**EXERCISE REQUIREMENTS:**
Write out exactly the lines below that run from the one containing "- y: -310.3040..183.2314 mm" through the one containing "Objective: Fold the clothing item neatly", both included, with no other lines.

Collection entries:
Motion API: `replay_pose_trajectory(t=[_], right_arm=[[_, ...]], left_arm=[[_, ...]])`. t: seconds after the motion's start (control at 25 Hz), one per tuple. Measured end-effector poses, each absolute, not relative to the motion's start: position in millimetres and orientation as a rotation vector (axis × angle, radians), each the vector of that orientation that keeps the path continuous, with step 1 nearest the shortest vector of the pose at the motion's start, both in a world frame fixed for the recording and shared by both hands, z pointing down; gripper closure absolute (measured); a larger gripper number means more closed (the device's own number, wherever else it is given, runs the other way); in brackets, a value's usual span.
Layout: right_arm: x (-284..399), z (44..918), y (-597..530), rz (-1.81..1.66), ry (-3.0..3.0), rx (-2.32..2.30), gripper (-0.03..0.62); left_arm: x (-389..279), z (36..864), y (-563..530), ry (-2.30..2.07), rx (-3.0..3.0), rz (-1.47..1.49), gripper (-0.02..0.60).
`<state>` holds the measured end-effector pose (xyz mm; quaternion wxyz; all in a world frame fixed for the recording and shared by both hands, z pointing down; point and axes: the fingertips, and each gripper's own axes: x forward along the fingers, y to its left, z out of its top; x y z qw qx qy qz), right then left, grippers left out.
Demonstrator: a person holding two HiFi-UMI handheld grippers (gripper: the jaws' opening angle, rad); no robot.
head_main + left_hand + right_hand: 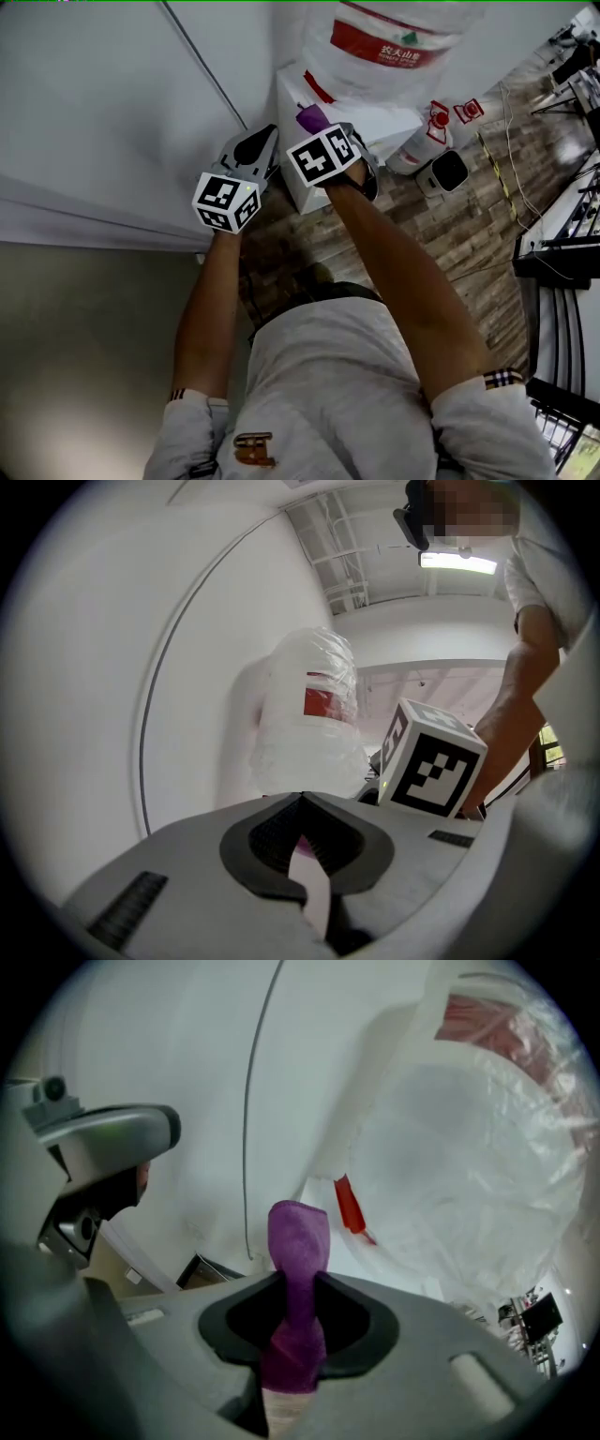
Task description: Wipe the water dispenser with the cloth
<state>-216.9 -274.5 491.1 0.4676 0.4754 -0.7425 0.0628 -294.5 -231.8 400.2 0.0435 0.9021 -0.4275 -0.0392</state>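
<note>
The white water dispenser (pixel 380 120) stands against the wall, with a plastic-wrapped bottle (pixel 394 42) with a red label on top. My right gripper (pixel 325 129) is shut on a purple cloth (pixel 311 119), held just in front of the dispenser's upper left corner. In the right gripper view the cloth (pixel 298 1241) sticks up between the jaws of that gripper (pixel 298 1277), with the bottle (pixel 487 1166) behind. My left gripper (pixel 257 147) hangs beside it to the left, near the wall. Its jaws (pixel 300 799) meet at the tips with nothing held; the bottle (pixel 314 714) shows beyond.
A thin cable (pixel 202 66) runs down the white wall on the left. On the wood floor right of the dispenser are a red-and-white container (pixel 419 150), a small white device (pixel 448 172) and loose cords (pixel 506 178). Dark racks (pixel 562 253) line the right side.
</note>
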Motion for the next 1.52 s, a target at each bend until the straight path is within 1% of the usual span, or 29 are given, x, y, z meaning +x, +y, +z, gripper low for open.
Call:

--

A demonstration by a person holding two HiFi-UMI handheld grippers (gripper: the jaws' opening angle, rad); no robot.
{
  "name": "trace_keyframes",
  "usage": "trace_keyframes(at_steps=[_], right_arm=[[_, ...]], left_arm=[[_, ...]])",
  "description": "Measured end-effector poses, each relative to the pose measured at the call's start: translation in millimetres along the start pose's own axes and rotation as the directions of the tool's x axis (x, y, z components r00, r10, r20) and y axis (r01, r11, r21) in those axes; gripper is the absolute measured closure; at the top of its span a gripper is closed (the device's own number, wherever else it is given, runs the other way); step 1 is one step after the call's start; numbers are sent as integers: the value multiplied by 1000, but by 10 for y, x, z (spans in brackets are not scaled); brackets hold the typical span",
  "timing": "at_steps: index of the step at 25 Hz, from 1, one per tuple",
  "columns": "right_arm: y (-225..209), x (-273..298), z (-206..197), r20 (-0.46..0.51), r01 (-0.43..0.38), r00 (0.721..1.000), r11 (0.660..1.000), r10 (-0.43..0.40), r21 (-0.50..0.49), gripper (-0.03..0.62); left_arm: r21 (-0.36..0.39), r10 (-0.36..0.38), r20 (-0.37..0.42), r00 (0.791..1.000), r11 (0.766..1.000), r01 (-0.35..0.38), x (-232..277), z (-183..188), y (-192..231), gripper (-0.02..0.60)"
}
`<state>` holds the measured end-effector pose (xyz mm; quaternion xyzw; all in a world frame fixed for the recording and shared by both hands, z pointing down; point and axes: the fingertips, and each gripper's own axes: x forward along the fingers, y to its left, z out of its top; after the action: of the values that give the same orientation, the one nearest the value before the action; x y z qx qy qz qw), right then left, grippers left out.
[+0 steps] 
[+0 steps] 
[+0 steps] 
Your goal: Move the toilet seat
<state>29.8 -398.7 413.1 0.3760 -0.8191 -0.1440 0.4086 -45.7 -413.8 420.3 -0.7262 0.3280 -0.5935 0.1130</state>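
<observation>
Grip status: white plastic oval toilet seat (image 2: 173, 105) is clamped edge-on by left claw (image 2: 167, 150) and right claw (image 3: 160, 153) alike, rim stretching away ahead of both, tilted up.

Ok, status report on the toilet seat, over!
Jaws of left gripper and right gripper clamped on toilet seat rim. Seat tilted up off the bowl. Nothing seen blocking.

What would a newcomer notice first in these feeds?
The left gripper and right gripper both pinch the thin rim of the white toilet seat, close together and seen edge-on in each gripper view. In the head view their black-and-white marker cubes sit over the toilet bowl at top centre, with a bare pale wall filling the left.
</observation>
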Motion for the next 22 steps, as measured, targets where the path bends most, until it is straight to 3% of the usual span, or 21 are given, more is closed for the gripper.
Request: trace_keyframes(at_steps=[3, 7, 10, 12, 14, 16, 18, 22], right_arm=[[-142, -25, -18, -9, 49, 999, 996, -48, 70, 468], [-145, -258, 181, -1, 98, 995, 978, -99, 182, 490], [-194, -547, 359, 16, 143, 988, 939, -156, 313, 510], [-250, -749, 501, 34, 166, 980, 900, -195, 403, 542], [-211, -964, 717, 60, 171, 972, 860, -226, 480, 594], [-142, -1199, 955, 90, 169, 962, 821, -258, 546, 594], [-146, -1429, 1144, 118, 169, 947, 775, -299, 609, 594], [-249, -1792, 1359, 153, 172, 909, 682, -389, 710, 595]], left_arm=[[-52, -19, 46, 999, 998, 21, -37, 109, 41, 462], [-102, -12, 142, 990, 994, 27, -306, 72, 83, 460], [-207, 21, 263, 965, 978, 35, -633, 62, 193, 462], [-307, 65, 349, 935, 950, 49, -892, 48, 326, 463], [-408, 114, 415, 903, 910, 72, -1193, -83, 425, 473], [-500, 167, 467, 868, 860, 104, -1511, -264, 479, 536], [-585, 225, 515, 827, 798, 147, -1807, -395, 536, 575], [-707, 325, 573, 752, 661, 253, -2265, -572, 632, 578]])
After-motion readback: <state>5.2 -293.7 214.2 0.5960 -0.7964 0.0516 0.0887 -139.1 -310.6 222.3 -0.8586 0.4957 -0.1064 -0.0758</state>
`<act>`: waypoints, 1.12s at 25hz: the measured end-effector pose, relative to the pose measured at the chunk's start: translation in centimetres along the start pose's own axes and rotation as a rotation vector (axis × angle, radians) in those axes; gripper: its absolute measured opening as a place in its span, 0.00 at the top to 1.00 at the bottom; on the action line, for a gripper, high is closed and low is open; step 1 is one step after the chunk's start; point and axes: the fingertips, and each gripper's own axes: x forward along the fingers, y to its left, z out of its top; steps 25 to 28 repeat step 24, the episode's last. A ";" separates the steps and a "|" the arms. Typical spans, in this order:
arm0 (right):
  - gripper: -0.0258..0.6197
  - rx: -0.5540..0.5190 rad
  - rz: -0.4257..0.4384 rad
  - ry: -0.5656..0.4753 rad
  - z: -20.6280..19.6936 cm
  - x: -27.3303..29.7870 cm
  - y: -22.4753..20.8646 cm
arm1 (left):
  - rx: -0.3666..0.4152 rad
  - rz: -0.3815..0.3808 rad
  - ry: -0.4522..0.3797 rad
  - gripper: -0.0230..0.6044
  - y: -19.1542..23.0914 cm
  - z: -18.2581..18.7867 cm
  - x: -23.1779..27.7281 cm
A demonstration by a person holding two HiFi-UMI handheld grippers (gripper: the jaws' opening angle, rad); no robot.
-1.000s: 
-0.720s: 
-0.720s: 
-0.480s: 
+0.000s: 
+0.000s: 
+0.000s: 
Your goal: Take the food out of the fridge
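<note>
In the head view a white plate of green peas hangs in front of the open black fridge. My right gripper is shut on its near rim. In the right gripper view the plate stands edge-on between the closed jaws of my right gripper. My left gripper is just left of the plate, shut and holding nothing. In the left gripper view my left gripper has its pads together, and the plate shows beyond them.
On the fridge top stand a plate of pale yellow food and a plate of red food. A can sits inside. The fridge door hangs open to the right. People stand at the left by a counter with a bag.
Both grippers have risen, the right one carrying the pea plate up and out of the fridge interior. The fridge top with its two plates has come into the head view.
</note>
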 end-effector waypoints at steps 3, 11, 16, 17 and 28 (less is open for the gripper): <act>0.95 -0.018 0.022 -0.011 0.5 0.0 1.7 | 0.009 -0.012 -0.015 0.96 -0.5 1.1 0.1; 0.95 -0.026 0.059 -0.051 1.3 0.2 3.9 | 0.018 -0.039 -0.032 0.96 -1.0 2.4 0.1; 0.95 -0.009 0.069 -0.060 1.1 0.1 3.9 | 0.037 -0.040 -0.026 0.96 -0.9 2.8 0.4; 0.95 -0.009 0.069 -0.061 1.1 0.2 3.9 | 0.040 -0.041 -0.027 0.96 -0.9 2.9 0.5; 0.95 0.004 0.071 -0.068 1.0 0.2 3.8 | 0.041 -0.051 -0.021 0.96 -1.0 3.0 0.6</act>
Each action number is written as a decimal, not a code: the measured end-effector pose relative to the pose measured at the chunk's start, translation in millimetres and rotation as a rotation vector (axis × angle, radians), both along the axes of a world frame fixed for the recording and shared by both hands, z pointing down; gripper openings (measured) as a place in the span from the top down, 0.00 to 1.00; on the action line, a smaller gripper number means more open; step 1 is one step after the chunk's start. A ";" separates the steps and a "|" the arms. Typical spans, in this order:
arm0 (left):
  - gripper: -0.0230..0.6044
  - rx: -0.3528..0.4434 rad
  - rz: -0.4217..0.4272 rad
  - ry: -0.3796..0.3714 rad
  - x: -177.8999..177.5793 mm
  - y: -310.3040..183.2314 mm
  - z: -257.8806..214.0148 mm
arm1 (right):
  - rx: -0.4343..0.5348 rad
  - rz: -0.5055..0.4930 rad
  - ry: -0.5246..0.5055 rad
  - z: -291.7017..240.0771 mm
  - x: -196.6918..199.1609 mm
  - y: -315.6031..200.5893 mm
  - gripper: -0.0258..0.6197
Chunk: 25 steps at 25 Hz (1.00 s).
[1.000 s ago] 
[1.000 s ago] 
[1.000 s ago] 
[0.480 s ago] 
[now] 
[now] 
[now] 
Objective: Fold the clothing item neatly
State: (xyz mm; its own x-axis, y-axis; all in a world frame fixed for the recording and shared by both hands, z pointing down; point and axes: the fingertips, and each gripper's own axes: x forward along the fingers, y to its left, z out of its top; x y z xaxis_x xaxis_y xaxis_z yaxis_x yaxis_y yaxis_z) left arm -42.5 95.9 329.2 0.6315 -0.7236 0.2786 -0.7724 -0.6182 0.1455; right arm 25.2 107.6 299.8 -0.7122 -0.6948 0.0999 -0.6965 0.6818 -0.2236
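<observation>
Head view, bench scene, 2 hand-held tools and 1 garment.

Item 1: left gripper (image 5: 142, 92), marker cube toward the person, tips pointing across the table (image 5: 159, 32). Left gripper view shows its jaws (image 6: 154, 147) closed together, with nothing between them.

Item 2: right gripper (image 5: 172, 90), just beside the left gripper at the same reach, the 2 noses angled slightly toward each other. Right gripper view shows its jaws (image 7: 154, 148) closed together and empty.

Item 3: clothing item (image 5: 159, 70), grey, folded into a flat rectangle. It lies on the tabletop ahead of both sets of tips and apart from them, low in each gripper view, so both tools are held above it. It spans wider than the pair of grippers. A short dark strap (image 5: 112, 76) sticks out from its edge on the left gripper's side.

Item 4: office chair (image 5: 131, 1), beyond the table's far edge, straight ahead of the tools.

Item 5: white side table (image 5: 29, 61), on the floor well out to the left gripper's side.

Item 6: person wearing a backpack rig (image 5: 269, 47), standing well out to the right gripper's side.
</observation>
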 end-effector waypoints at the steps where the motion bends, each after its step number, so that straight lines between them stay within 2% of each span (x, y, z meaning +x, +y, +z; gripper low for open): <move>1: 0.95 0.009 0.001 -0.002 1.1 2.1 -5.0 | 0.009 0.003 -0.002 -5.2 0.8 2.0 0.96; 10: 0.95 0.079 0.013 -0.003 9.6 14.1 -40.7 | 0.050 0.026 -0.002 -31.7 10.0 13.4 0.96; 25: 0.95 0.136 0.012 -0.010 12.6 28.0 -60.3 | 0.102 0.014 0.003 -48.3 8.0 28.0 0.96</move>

**RESULT BELOW:**
  - y: -310.3040..183.2314 mm
  - z: -257.8806..214.0148 mm
arm1 (right):
  - rx: -0.4343..0.5348 rad
  - rz: -0.5055..0.4930 rad
  - ry: -0.5246..0.5055 rad
  - z: -291.7017..240.0771 mm
  - x: -196.6918..199.1609 mm
  - y: -315.6031..200.5893 mm
  - gripper: -0.0258..0.6197
Chunk: 25 steps at 25 Hz (1.00 s).
[1.000 s ago] 
[1.000 s ago] 
[1.000 s ago] 
[0.480 s ago] 
[now] 
[now] 
[now] 
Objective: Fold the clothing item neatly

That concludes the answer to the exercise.